• **Your objective**:
Once the images are removed, set down everything else in the listing below exactly.

• **Recorded data**:
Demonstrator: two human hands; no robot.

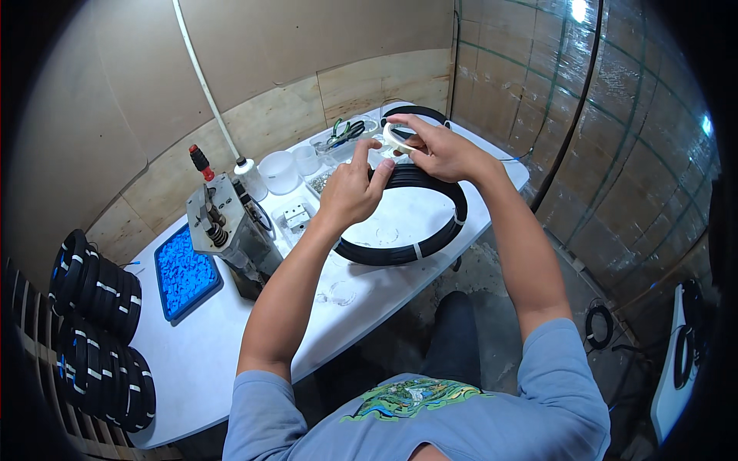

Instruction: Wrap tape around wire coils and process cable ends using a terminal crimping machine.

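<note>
- left hand [350, 188]: grip closed on the upper arc of the black cable coil [407, 219], fingers wrapped over the bundle, thumb raised toward the tape.
- right hand [442, 150]: grip pinched on a roll of pale tape [397, 138], held just above the coil's top edge.
- cable coil: a large flat ring, top lifted in the hands, lower arc resting on the white bench [200, 346]; white ties show at its right and lower side.
- key relation: the tape roll sits directly above the gripped arc, between both hands; the right hand is nearer to it; whether a tape end already touches the coil cannot be told, fingers cover it.
- surroundings: blue tray [184, 273] and metal crimping fixture [223, 223] to the left, clear cups [280, 170] behind, stacked finished coils [96, 330] at far left.
</note>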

• **Answer to the problem**:
Demonstrator: two human hands; no robot.


Instruction: Wrap tape around wire coils and process cable ends using a terminal crimping machine.

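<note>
- left hand [350, 188]: grip closed on the upper arc of the black cable coil [407, 219], fingers wrapped over the bundle, thumb raised toward the tape.
- right hand [442, 150]: grip pinched on a roll of pale tape [397, 138], held just above the coil's top edge.
- cable coil: a large flat ring, top lifted in the hands, lower arc resting on the white bench [200, 346]; white ties show at its right and lower side.
- key relation: the tape roll sits directly above the gripped arc, between both hands; the right hand is nearer to it; whether a tape end already touches the coil cannot be told, fingers cover it.
- surroundings: blue tray [184, 273] and metal crimping fixture [223, 223] to the left, clear cups [280, 170] behind, stacked finished coils [96, 330] at far left.
</note>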

An answer has been given, and the exercise is complete.